# The problem
Copy out all lines from the entries below in which "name" occurs.

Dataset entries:
= = = = = = =
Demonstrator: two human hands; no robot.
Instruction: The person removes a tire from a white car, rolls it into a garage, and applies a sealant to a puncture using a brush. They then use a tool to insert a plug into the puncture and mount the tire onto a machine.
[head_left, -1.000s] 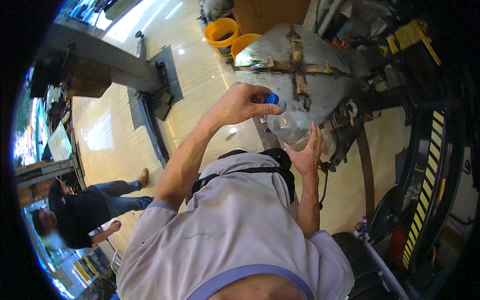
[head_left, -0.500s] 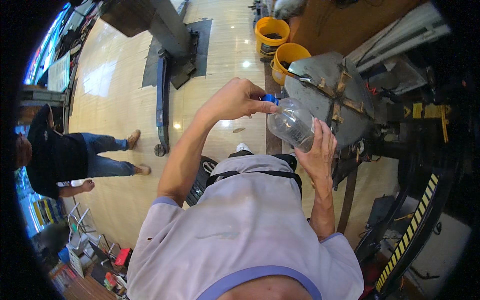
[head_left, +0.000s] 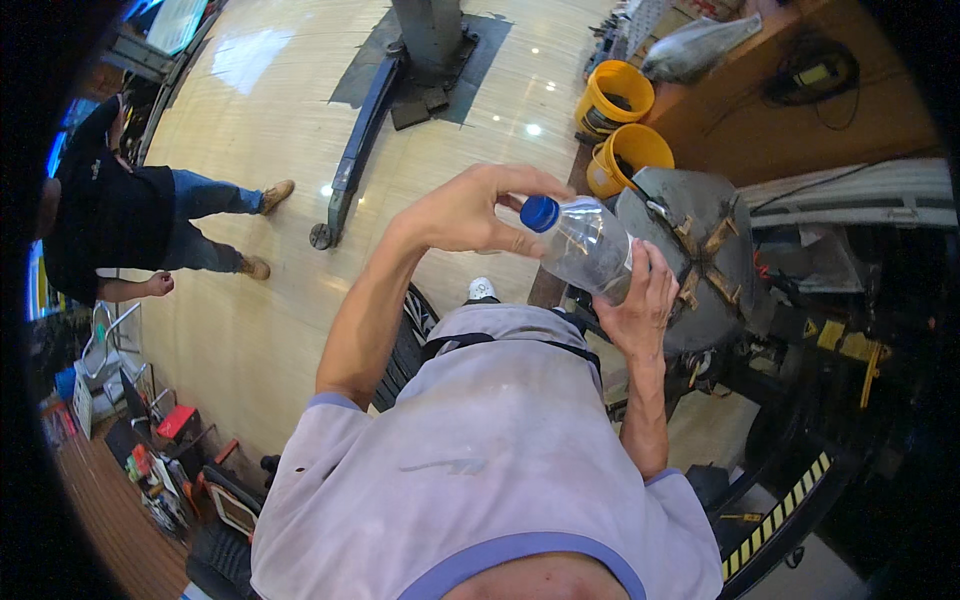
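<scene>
I have the clear plastic bottle point(head_left: 592, 250) wrapped in my right hand point(head_left: 640, 300), that grip closed around its lower body from underneath and to the right. The bottle lies tilted, its long axis running up and to the left from that grip, so the blue cap point(head_left: 540, 213) is the far end, pointing toward my left hand point(head_left: 470, 210). The left grip is curled, thumb and fingertips pinched at the cap; they touch it, though I cannot tell how firmly they bite. So the cap sits just beyond the right grip along the bottle's axis and right inside the left one: the left hand is plainly the nearer to it. Behind the bottle, past my right grip, stands a grey machine with a round clamp plate point(head_left: 700, 250), and beyond it two yellow buckets point(head_left: 625, 150) on the floor. Well apart on my left, another person point(head_left: 120, 210) stands on the shiny floor point(head_left: 260, 130).
</scene>
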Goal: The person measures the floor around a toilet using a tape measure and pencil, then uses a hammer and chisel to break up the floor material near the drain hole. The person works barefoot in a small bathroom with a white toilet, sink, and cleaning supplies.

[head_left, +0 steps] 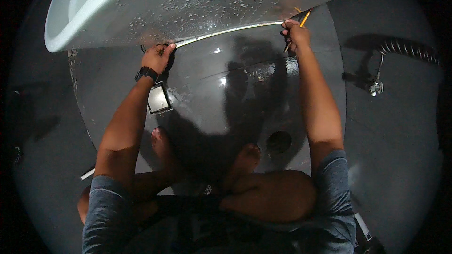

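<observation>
**Light, springy and best held near its ends**

Farthest left, the smooth white curved basin (56, 35) swept across the top, its grey-looking underside beaded with water drops. Its lower edge made a hard upper limit close to the work.

Beneath it, the left hand (158, 58), with a black wristwatch (146, 73) behind it, was pinched on the left end of a narrow, flat, pale strip (230, 30), thumb along the end. Below that wrist lay a square silver plate with a dark frame (159, 98), a raised-looking border to avoid snagging.

The strip spanned the gap between the hands, just below the basin's edge in this view; whether it touched could not be told. It looked light, thin and bendy, likely springy if let go and slippery if wet; some of its bow may have come from the lens. A flat thumb grip near each end seemed surest, as a sharp fold might crease it.

The widest room lay below the strip, over the grey floor (202, 99) between the forearms.

The right hand (297, 36) was closed on the strip's right end and also gripped a slim yellow pencil (305, 18), which crowded the fingers. Farther right, a coiled silver hose (407, 49) and a shiny metal valve (375, 88) stood well apart.
</observation>
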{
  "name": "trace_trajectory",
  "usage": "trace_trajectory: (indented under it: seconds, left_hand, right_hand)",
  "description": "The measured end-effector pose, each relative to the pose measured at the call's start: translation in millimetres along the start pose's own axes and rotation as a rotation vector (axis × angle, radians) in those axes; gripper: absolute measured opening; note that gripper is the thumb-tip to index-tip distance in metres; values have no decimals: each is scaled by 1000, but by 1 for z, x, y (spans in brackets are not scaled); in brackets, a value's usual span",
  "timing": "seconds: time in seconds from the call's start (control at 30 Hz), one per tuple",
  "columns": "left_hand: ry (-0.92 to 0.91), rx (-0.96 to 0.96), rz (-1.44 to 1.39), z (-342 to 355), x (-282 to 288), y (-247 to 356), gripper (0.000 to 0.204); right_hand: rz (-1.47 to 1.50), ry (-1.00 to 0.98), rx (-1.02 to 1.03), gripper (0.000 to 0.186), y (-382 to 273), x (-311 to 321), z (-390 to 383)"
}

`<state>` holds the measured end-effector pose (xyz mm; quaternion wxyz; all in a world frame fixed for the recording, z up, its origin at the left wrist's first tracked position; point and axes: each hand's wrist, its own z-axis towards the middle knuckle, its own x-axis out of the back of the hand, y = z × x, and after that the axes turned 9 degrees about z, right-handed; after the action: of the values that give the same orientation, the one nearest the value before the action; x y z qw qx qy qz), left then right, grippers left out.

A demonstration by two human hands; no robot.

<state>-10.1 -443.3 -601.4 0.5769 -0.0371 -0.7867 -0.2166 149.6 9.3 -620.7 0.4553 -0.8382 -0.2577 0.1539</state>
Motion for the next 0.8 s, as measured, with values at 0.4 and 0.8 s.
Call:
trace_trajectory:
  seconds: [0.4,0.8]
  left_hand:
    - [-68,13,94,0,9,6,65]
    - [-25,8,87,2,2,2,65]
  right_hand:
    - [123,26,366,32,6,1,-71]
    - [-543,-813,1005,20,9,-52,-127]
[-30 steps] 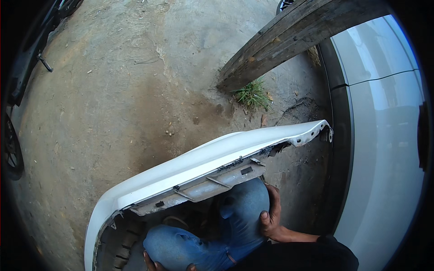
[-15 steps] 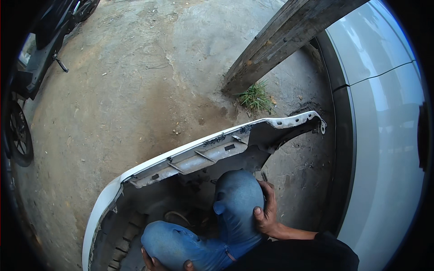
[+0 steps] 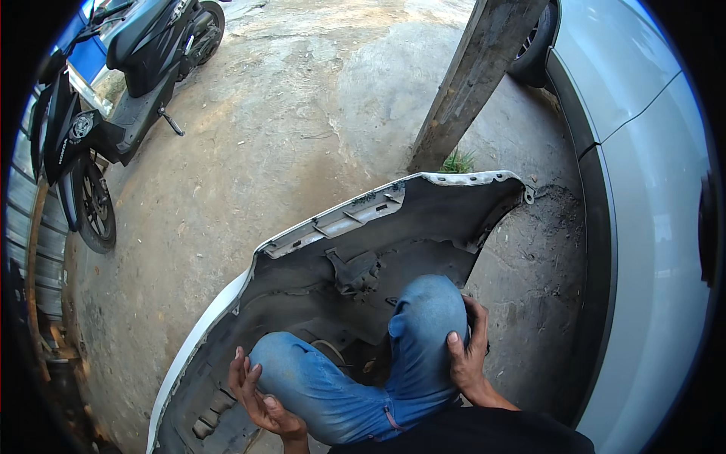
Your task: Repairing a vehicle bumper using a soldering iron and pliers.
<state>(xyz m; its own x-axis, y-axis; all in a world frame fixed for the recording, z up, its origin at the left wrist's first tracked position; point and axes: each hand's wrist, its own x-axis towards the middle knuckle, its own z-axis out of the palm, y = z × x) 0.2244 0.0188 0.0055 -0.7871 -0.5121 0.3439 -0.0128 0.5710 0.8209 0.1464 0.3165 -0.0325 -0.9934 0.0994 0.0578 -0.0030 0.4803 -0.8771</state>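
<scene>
A car bumper cover [image 3: 310,261], white along its outer edge and dark grey on its inner side, stands on the ground around my bent legs in blue jeans [image 3: 302,378]. Beside my left knee, my left hand [image 3: 261,397] is raised with its fingers loosely bent and apart, holding nothing that I can see. My right hand [image 3: 473,359] rests open against the outer side of my right knee [image 3: 431,303], thumb in front and fingertips partly hidden behind it. A dark bracket-like piece [image 3: 354,271] shows on the bumper's inner side.
A silvery-white car [image 3: 650,189] with a dark lower sill stands close on my right. Ahead, a wooden post [image 3: 469,91] slants up beside a tuft of grass [image 3: 457,162]. A dark motor scooter [image 3: 121,113] is parked at the far left on the rough concrete ground [image 3: 249,151].
My left hand has lifted off my left knee. My right hand stays at the right knee. The view has tilted up, showing more of the scooter and the bumper's inside.
</scene>
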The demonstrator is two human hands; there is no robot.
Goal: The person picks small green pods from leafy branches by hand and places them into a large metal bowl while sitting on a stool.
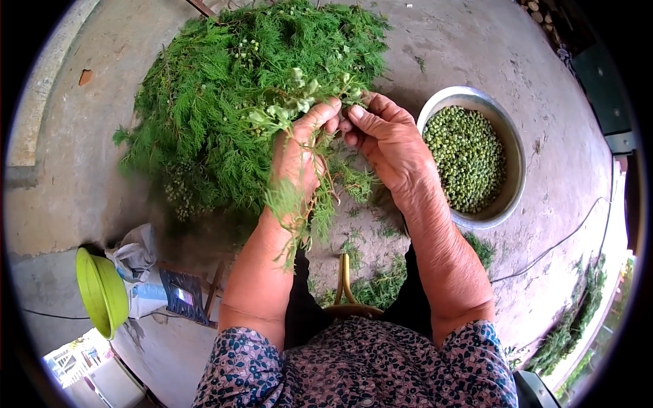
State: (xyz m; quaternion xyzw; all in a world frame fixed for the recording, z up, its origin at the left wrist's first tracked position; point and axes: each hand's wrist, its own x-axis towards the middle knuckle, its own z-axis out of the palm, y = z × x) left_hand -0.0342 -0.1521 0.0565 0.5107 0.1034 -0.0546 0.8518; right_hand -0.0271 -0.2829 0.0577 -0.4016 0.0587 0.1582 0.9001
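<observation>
A leafy evergreen sprig with pale green seed cones is gripped in my left hand, its lower fronds hanging down past my wrist. Close beside it, my right hand has thumb and fingers pinched together at the sprig's cone-bearing end; what lies between the fingertips is too hidden to make out. Behind both hands spreads a large heap of green evergreen branches, some bearing small cones. To the right of my right hand stands a round metal basin, holding a mass of small green cones.
Cut sprigs litter the concrete floor between my legs. At lower left are a lime-green plastic basin, a grey-white bag and a dark woven seat. A thin cable runs along the right side.
</observation>
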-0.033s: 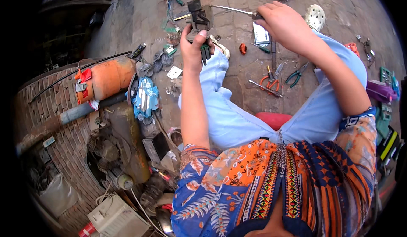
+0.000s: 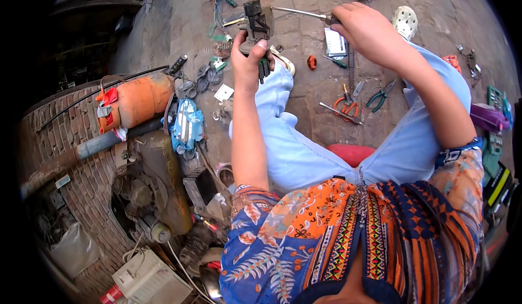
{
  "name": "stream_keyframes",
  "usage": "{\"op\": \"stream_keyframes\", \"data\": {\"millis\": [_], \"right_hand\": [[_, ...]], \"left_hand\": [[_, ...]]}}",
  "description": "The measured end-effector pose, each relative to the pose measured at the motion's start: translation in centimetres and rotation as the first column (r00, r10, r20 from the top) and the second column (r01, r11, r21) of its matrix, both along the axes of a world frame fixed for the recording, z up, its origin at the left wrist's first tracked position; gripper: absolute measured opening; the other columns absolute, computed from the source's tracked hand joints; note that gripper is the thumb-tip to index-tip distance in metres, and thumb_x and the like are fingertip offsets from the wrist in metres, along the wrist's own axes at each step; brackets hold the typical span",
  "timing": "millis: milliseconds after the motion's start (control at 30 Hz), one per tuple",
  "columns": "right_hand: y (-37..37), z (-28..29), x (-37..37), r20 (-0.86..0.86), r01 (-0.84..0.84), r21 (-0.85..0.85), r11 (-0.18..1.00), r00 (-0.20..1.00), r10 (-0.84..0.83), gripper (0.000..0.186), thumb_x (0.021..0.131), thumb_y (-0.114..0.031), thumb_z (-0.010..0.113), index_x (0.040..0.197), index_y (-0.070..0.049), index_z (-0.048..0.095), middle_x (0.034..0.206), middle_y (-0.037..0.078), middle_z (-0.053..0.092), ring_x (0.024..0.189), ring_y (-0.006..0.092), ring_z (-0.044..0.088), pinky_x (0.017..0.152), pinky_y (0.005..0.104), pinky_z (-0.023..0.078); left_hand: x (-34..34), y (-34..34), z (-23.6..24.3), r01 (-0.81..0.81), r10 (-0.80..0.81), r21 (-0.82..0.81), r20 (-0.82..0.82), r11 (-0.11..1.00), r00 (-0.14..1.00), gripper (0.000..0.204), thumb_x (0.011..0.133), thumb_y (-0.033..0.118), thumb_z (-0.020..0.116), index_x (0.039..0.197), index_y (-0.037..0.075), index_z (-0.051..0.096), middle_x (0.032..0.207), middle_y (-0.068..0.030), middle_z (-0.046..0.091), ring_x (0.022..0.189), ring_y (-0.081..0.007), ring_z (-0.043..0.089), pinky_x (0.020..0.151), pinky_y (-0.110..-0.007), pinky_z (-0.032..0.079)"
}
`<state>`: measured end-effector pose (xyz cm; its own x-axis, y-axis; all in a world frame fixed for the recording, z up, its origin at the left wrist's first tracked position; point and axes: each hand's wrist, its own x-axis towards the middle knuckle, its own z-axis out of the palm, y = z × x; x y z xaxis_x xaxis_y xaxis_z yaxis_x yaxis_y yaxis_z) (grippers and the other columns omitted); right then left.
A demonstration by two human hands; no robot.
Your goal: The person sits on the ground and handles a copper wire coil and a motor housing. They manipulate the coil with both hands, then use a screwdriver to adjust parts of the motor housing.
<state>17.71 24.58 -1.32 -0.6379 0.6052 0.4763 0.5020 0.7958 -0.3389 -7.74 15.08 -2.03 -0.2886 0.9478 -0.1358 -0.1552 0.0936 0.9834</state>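
Observation:
My left hand (image 2: 250, 59) is closed around a dark, boxy device with black parts (image 2: 256, 24), held up above my left shin. Its exact kind I cannot make out. In my right hand (image 2: 363, 31), the fingers wrap the handle of a screwdriver (image 2: 302, 13). The long metal shaft points left, and its tip is at or very near the device's right side; whether it touches I cannot tell. Below the right hand lie a white rectangular card or box (image 2: 335, 42) and a small green-handled screwdriver (image 2: 339, 63).
Orange-handled scissors (image 2: 348, 108), teal-handled pliers (image 2: 381, 95) and a copper-coloured coil (image 2: 311, 62) lie on the brick floor between my legs. Circuit scraps and wires (image 2: 217, 32) are scattered left. An orange gas cylinder (image 2: 142, 101) lies beyond; a purple item (image 2: 489, 116) sits at right.
The device and the screwdriver have shifted very slightly to the right. Both hands keep their grip.

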Motion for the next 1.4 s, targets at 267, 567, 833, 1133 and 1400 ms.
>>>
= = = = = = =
# Result below
  "name": "trace_trajectory",
  "name": "stream_keyframes",

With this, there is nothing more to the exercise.